After Yangon, we flew to Mandalay, the last capital of the Burmese Kingdom before the British invasion.
The royal palace complex is a huge square (2 km by 2 km) surrounded by a very wide moat.
As soon as you cross the moat and enter through one of the many gates (however only one that can be used by foreigners), the hustle and bustle of the city disappears, but not the people. The military occupies most of the space with living quarters and training areas.
The palace complex is surrounded by its own fortifications with interesting ancient watch towers.
The palace itself was completely destroyed at the end of WWII and rebuilt out of concrete instead of wood. However it still possible to imagine what life was like in the time before the British took over.
Mandalay itself is a much smaller town than Yangon and felt even more like a return back in time.
I found this old post card
The scene has not changed since just after the war. Actually I took it myself – in colour!
Near the palace, there is a temple that houses the largest book in the world. In each of these little stupas is a stone tablet with inscriptions from Buddha.
There are more than 700 ‘pages’
We went to visit a local monastery just in time for the monk’s lunch. The kitchen was a hive of activity, with volunteers doing most of the work.
There are large vats where the food is being prepared – all on open fires and therefore outside
A couple of the monks come to inspect the progress
I really like this picture as you see the monks better in the reflection from the large mirror than you can see their actual body in front of the door.
The whole monastery was lined up in front of the mess hall, waiting for the signal (the ringing bell) to get in. There were a lot of other tourists, but I was lucky to get a few shots which look authentic…
The novice monks ate apart from the rest – they seemed to enjoy themselves as well they should.
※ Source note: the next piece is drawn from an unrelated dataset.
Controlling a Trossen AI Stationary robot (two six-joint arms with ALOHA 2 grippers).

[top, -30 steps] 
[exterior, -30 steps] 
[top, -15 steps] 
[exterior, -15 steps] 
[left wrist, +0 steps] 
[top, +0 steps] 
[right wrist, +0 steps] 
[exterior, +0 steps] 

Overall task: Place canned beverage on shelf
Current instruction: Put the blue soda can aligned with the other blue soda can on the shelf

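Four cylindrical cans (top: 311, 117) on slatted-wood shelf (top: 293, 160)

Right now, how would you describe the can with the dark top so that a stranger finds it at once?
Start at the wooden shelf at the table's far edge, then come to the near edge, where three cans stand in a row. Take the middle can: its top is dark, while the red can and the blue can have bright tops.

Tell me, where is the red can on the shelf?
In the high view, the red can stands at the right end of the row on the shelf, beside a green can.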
They only need to follow 10 rules, while a monk must follow 230 rules.
The ‘kitchen’ staff could now enjoy a little rest
After lunch along the Irawaddy River, we headed to Mingun, an old Burmese capital, home of the largest working, uncraked bell in the world
and what should have been the largest stupa (but was never finished – only the base exists today).
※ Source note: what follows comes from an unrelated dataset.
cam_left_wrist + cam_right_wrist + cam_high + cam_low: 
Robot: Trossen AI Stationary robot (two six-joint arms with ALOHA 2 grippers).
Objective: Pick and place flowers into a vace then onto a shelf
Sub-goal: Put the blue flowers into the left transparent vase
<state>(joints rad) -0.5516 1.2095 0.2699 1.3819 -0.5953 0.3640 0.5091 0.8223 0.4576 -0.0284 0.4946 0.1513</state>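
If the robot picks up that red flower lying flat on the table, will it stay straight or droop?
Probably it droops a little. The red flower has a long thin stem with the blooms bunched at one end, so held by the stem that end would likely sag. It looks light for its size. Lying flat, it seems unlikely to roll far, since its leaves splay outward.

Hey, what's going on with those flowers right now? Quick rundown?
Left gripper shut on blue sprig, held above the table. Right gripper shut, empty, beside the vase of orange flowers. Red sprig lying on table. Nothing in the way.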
Along the way, we encountered a local water taxi just puttering upriver
with VIPs in the back seat
Upon arrival, we needed to “walk the plank” in order to get to shore. Literally a wooden plank about 25 cm wide with a handrail that is a length of bamboo held by two of the boat people.
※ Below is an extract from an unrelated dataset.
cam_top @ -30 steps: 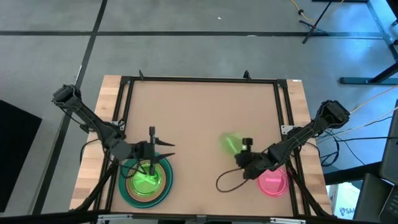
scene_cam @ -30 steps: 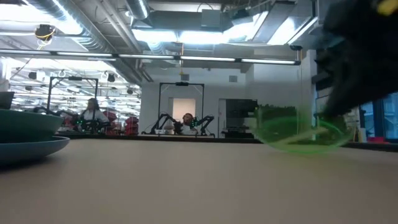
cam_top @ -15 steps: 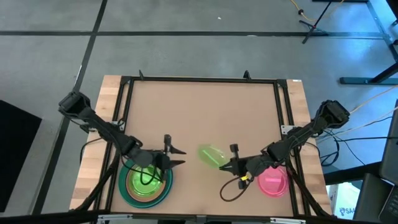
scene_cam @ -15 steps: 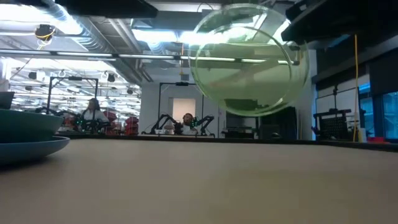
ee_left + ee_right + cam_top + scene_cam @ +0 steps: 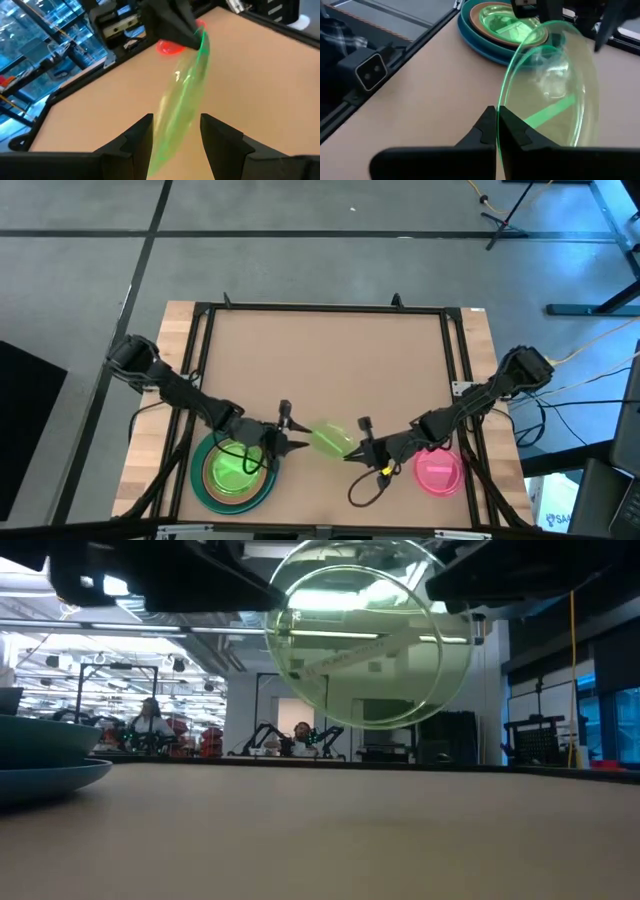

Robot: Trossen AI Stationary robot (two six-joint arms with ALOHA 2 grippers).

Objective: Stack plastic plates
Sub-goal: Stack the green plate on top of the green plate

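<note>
- Overhead view: a small translucent green plate [image 5: 330, 440] hangs in the air above the near middle of the counter [image 5: 330, 360], between the two arms, tilted on edge. The right end effector [image 5: 356, 452] pinches its rim from the right side. The left end effector [image 5: 290, 442] sits just beside the plate's other edge, fingers apart. The stack of plates [image 5: 235, 470] lies near the front left: a teal one at the bottom, an orange-brown one above it, green on top. A small pink plate [image 5: 438, 473] lies flat at front right.
- Low view: the green plate [image 5: 368, 635] stands nearly upright, showing its round face, well clear of the counter top. The stack's teal edge [image 5: 45, 765] shows at far left. No writing is readable.
- Left wrist view: the plate [image 5: 182, 110] is seen edge-on, between this arm's spread fingers [image 5: 137, 142].
- Right wrist view: the fingers [image 5: 487, 132] are closed narrowly on the plate's rim [image 5: 552, 85], with the stack [image 5: 502, 30] beyond it.
</note>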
Near us, was a boat full of locals (and I mean full) who had come to pay tribute to the various temples in the area. They were as intrigued by us as we were by them – actually, we were more shamed by the fact that our boat was only marginally smaller than theirs, and for only 9 passengers when they were several hundred on board.
Our group of 10 quickly grew as we were surrounded by peddlers of all ages trying to sell anything and everything.
When we climbed the stupa, we each had our little helper – the view from the top was worth it.
However, after a while, the amount of attention we were getting became a little much. We discovered that we were the only tourists that had made it to Mingun that day – everybody is eager for our business. We looked forward to the sanctity of our boat. As Joan commented after settling into our comfortable chairs, “walking the plank never felt so good!”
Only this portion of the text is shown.